Microcirculatory bed in human dermis is organized in four plexuses (Figure 1): deep, intermediate, subsuperficial, and superficial (the so-called papillary plexus). These vessels tend to be arranged parallel to the skin surface, with the exception of, first, the capillary loops that are arranged perpendicular to the cutaneous surface and, second, the arterioles and venules which come from the deep to the superficial plexus. Skin microvessels have relatively thick walls that protect them against the shearing stresses to which the skin is exposed. The greater thickness of their walls is due to a membrane basement layer in which smooth muscle cells, pericytes, collagen, and elastin are embedded. Three to four branching orders of arterioles (from order 0, corresponding to capillaries, to order 4, assigned to the largest arterioles, with a diameter of 100 to 150 pm), are reported in the skin microvascular bed. Arterioles show spontaneous diameter oscillations, referred to as vasomo-tion, with a specific range of frequencies that vary according to the vessel order, as demonstrated by the work of Colantuoni, Bertuglia, and others. As shown by Griffith and others, arteriolar diameter oscillations may modify local blood flow distribution. In particular, they yield a reduced resistance in microvascular networks compared with those with steady conditions, and ensure an intermittent but adequate flow to the tissue in presence of a decreased blood flow supply [7].

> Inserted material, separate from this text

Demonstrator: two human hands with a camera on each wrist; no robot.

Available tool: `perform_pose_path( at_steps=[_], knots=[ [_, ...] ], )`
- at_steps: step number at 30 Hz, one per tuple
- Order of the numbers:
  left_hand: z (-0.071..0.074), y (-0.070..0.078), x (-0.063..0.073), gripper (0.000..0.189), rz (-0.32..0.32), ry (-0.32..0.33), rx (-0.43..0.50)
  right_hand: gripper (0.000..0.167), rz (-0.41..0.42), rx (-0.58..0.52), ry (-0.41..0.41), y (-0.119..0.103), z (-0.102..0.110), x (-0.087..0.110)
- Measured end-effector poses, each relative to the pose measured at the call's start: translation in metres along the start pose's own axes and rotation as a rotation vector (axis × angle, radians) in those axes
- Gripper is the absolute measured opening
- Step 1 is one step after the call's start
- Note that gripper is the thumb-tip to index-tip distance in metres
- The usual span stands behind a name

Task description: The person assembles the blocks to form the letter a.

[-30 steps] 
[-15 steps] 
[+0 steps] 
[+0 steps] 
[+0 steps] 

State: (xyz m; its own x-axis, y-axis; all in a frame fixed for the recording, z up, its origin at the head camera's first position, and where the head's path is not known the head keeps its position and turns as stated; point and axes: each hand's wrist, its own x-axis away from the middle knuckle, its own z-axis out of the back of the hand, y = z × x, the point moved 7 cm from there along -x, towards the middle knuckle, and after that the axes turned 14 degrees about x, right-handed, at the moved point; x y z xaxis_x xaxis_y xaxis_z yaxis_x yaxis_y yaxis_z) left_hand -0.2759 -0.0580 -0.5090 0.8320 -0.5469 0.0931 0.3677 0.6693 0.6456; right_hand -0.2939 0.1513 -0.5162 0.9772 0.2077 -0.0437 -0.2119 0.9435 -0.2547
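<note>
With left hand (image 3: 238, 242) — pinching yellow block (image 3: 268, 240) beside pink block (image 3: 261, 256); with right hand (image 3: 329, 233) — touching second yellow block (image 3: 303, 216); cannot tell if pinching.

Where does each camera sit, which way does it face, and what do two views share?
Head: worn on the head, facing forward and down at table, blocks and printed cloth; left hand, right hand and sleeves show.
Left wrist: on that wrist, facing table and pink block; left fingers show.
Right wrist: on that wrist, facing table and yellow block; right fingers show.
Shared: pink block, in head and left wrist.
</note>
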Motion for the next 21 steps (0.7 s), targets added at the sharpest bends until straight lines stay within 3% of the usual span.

A special feature of cutaneous microvasculature is the presence of numerous arteriovenous anastomoses (AV), which are coiled vessels with an average lumen of 35 pm, connecting arterioles and venules in the acral skin. They are present mainly in the hands, feet, ears, and nail beds, but have not been found in the skin of the forearm or the calf. Their function is to allow the blood flow directly from the arterioles to the venules of the deep plexus, bypassing the high-resistance arterioles and capillaries of the more superficial plexus. Having a dense innervation and a thick layer of smooth muscle cells in their walls, they play a major role in determining the neurally mediated changes in arteriolar tone and microvascular resistance that occur in response to thermal stimuli.

Control Mechanisms of the Skin Microcirculatory Perfusion

The fine tuning of skin microvascular resistance and blood flow distribution is obtained through the dynamic interaction of sympathetic vasoconstriction, pressure-dependent vasoconstriction, flow-dependent endothelium-mediated vasodilation, metabolic vasodilation, and spontaneous myogenic activity [6]. At a given time, not all skin microvascular units are open and perfused. The functional recruitment of previously inactive units represents a further mechanism for increasing capillary perfusion during exercise or passive thermal stress. The different control mechanisms modulate diameter oscillations of the arteri-oles, that is, vasomotion, which results, as shown by Bertuglia and Colantuoni, in blood flow oscillations, the so-called flowmotion. By power spectral analysis of Laser Doppler perfusion monitoring signals, a low-frequency component of flowmotion oscillating at 0.1 Hz has been unequivocally associated to the sympathetic activity [8]. Thus, the well-known age-related increase in basal sympathetic activity and reduced tonic baroreflex sympathoinhibi-tion may have an impact on skin microcirculatory control and be revealed by the analysis of variability component on laser-Doppler recordings.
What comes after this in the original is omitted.